(What is required): Every line from the top of the records through the line containing "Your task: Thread" should be retyped exactly; the pictures should not.

(Provided records):
----------

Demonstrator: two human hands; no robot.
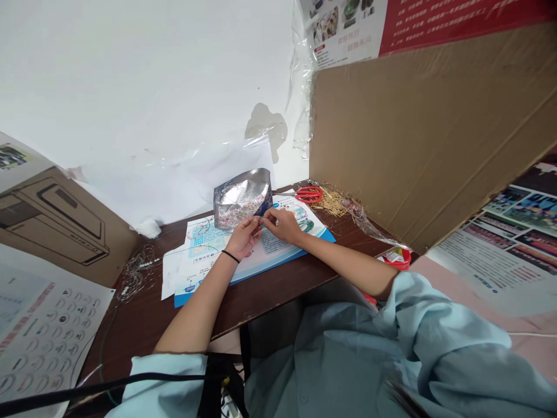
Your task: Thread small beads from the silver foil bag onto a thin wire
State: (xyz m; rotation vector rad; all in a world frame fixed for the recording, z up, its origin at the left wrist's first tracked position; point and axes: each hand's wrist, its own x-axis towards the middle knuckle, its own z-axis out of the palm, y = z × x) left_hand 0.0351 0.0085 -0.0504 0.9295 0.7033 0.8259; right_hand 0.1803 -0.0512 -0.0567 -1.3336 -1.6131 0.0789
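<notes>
My left hand (pixel 246 237) is closed in a pinch just in front of an open silver-lined bag (pixel 243 194). Many tiny coloured beads (pixel 237 215) lie inside that bag. My right hand (pixel 282 225) pinches close beside the left, the fingertips nearly meeting. Whatever the fingers hold is too small to make out. Both hands are over printed blue-and-white sheets (pixel 256 264) spread on the dark brown table (pixel 265 302). A black band circles my left wrist.
Red-handled scissors (pixel 308 194) lie behind my right hand, next to a heap of thin golden sticks (pixel 333 202). Tangled clear thread (pixel 138 273) is at the left. Cardboard panels (pixel 418 128) stand on both sides, with a red container (pixel 398 258) at the right edge.
</notes>
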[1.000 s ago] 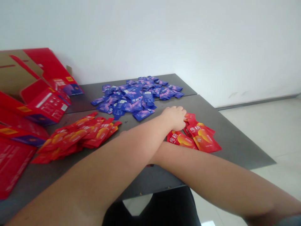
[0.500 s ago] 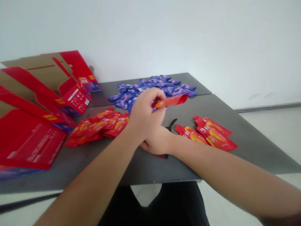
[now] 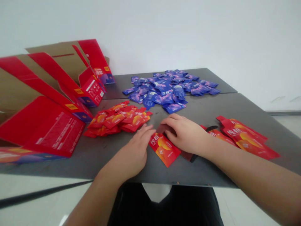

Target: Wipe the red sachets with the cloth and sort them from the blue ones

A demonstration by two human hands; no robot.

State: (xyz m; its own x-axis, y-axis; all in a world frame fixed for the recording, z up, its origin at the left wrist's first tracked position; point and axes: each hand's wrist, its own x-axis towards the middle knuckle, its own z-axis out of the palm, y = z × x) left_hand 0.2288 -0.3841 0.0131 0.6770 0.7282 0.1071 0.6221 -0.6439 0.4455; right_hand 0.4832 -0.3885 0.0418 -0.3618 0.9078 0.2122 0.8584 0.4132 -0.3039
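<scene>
A red-and-orange pouch (image 3: 165, 149) with a mango picture lies flat near the table's front edge, partly over a brown flat thing with black ends (image 3: 188, 156) whose kind I cannot make out. My left hand (image 3: 134, 151) rests at the pouch's upper left corner, fingers stretched out and apart. Over the brown thing is my right hand (image 3: 185, 133), with loosely bent fingers and its thumb apart from them at the pouch's upper edge. Left of both hands sits a heap of similar red pouches (image 3: 117, 117). Several more red pouches (image 3: 246, 139) lie overlapping beyond my right wrist.
Behind my hands, many blue-purple packets (image 3: 164, 89) are spread across the grey table (image 3: 103, 166). Open red cardboard boxes (image 3: 56, 128) stand in a row along the left side. A pale wall (image 3: 188, 34) borders the table's back.
The red pouch that my left hand held raised is now down on the table. My crossed hands have come apart, left to the left, right to the right. The view has shifted left.
</scene>
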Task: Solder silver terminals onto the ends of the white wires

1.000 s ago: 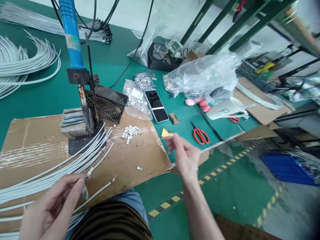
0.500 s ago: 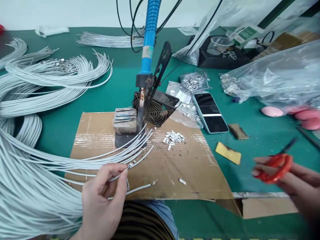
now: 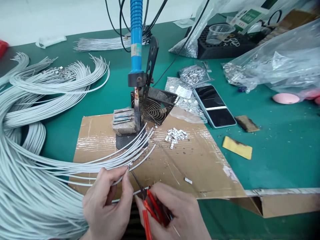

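My left hand (image 3: 107, 203) pinches the end of a thin white cable (image 3: 119, 180) between thumb and fingers, just above the near edge of the cardboard sheet (image 3: 200, 160). My right hand (image 3: 172, 215) grips red-handled scissors (image 3: 147, 208), whose dark blades point up-left and reach the cable end at my left fingertips. Several more white cables (image 3: 120, 155) fan across the cardboard toward the blue-handled soldering iron (image 3: 136, 50) in its stand. A small pile of metal clips (image 3: 176, 135) lies on the cardboard right of the cables.
Large bundles of white cables (image 3: 30, 133) fill the left of the green table. A small fan (image 3: 153, 106) sits behind the iron. A phone (image 3: 215, 106), bags of clips (image 3: 193, 75), a yellow sponge (image 3: 237, 147) and a big plastic bag (image 3: 275, 63) lie to the right.
My right hand picked up the red scissors from the table at the right and brought them left to the cable end in my left hand. The view has swung left.
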### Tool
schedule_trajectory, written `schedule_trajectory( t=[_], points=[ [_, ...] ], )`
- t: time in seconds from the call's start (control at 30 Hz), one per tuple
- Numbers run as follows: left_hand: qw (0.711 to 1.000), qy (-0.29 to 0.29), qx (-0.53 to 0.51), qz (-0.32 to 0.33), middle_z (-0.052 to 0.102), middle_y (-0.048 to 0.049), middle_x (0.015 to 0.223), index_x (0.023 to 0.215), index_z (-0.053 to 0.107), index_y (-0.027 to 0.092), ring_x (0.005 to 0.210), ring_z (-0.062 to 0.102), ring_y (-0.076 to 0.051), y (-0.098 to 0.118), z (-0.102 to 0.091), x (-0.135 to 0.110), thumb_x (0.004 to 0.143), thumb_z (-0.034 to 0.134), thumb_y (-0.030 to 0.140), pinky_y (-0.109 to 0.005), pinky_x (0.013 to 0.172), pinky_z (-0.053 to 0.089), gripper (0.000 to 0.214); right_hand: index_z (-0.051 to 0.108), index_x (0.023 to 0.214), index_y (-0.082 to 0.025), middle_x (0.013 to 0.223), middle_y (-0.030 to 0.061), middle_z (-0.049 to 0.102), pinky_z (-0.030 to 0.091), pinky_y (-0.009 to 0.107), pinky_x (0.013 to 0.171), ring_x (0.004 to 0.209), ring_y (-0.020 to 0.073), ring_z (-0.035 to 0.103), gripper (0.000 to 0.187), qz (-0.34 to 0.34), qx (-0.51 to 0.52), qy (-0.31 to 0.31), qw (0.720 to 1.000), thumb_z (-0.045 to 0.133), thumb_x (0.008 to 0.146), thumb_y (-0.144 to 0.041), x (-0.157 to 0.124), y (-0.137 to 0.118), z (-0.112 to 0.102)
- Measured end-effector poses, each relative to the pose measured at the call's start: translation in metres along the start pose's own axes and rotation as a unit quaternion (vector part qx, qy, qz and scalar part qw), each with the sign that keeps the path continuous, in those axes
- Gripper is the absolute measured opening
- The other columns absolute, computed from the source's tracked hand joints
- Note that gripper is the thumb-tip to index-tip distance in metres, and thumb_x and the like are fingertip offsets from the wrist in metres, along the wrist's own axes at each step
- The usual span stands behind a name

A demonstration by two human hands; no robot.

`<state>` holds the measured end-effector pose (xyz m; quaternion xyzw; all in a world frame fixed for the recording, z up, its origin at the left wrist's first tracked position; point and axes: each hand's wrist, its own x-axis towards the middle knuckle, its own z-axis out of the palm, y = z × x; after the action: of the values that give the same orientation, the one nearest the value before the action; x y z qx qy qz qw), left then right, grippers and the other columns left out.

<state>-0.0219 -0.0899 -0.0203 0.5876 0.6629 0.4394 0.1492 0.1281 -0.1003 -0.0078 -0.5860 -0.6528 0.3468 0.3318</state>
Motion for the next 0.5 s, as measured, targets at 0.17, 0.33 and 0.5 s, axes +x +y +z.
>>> schedule_trajectory(
  t=[0.17,0.33,0.5],
  points=[
    [0.998,0.005,0.014,0.067,0.082,0.0022,0.079,0.092,0.077,0.025,0.072,0.077,-0.017,-0.0005,-0.0016,0.0024,0.088,0.072,0.015,-0.024,0.058,0.059,0.012,0.03,0.065,-0.023,0.054,-0.0072,0.042,0.027,0.022,0.047,0.047,0.0077,0.037,0.036,-0.04,-0.062,0.022,0.997,0.057,0.089,-0.022,0.0023,0.0038,0.0032],
    [0.995,0.015,0.041,0.09,0.083,0.0022,0.078,0.093,0.075,0.025,0.059,0.073,-0.017,0.0037,-0.001,0.0052,0.09,0.07,0.012,-0.033,0.065,0.059,0.014,0.032,0.064,-0.023,0.054,-0.0068,0.043,0.028,0.022,0.046,0.045,0.0074,0.039,0.034,-0.052,-0.076,0.028,0.995,0.055,0.088,-0.02,0.0046,0.0052,0.0044],
    [0.981,0.021,0.081,0.175,0.083,0.003,0.078,0.103,0.073,0.024,0.062,0.077,-0.016,-0.002,-0.0005,0.0052,0.086,0.073,0.005,-0.034,0.079,0.061,0.025,0.031,0.063,-0.023,0.053,-0.0069,0.044,0.028,0.021,0.045,0.046,0.0078,0.038,0.034,-0.041,-0.077,0.011,0.996,0.056,0.085,-0.019,0.0051,0.0051,0.0026]
  ],
)
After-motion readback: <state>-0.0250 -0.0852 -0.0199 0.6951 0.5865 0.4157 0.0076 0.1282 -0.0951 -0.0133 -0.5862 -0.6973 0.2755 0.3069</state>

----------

(Response to the task):
Demonstrator: two human hands; no robot.
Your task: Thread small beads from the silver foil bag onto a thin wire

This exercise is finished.